• _What to produce_:
Return the lines below that contain the word "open".
........
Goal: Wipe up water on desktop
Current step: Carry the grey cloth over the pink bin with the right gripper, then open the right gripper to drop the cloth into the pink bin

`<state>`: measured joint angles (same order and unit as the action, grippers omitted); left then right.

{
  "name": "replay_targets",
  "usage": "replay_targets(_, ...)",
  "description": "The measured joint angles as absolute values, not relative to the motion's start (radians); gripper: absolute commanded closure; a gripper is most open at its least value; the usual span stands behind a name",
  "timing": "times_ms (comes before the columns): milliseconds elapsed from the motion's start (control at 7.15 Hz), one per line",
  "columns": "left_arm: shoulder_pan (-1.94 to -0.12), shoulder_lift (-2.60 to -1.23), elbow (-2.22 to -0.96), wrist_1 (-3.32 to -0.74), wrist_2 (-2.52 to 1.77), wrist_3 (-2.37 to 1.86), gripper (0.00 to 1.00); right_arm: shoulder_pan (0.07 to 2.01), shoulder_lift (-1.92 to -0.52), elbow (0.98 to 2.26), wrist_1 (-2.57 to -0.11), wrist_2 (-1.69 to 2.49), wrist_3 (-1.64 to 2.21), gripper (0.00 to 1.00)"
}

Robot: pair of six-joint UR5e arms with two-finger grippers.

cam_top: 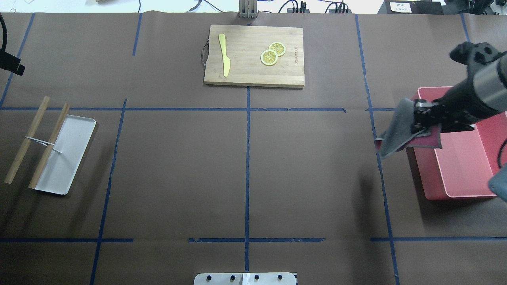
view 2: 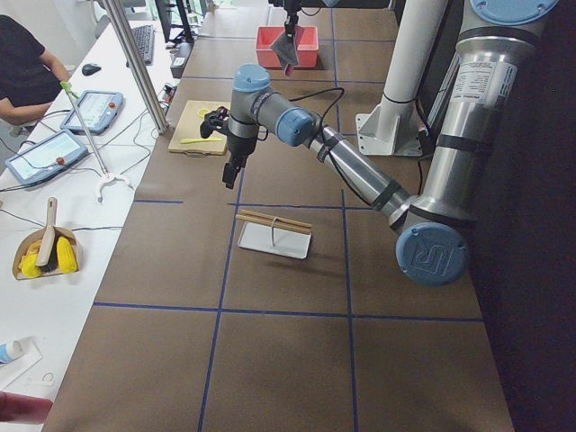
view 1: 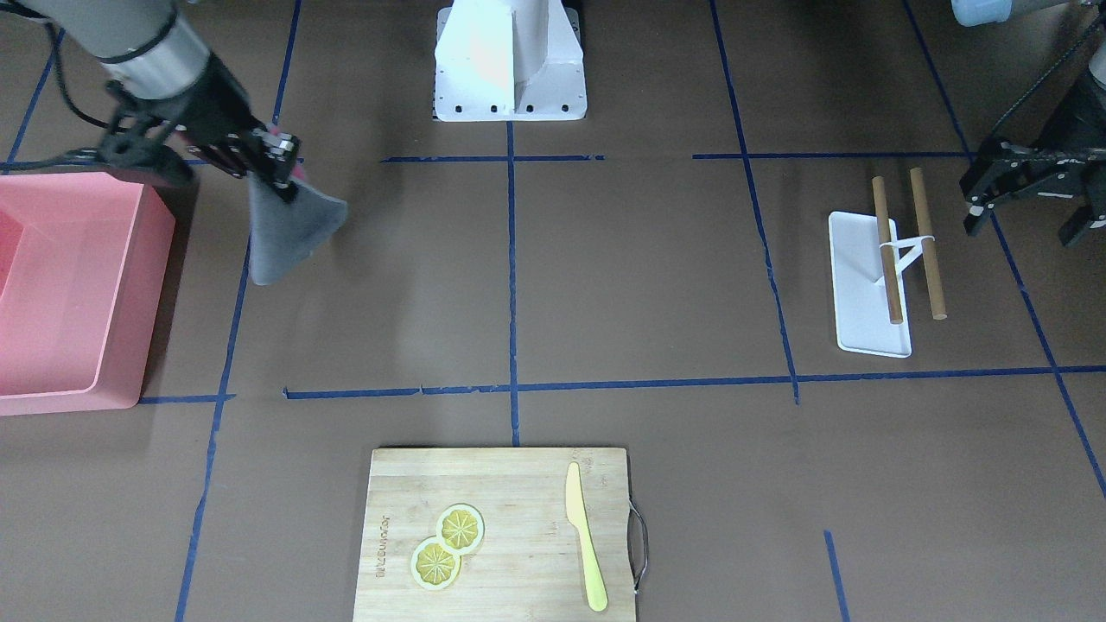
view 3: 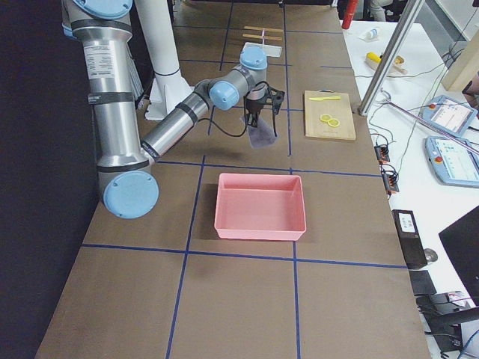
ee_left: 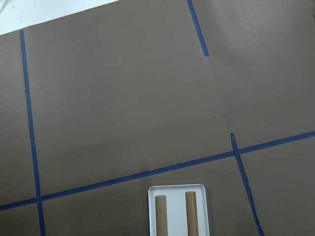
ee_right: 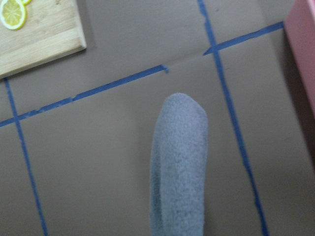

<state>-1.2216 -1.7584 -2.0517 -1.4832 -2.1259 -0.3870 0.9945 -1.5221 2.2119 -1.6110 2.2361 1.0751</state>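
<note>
Cloth (view 1: 289,233) hangs above desktop (view 1: 648,276) beside pink bin (view 1: 147,302), pinched by right gripper (view 1: 281,177); left gripper (view 1: 1026,226) fingers wide, empty

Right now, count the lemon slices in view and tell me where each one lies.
2. Both lie on the bamboo cutting board, edges overlapping: one lemon slice nearer the robot, the other just beyond it. None looks hidden.

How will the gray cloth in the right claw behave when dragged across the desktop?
Probably floppy: the gray cloth hangs limp from the right claw. Its fuzzy pile suggests light weight and some drag on the desktop.
</note>
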Motion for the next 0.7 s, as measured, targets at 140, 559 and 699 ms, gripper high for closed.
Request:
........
• _Answer to this task_:
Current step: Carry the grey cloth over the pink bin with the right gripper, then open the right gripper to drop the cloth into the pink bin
  "description": "The measured joint angles as absolute values, not relative to the motion's start (radians); gripper: absolute commanded closure; a gripper is most open at its least value; the usual span stands behind a name",

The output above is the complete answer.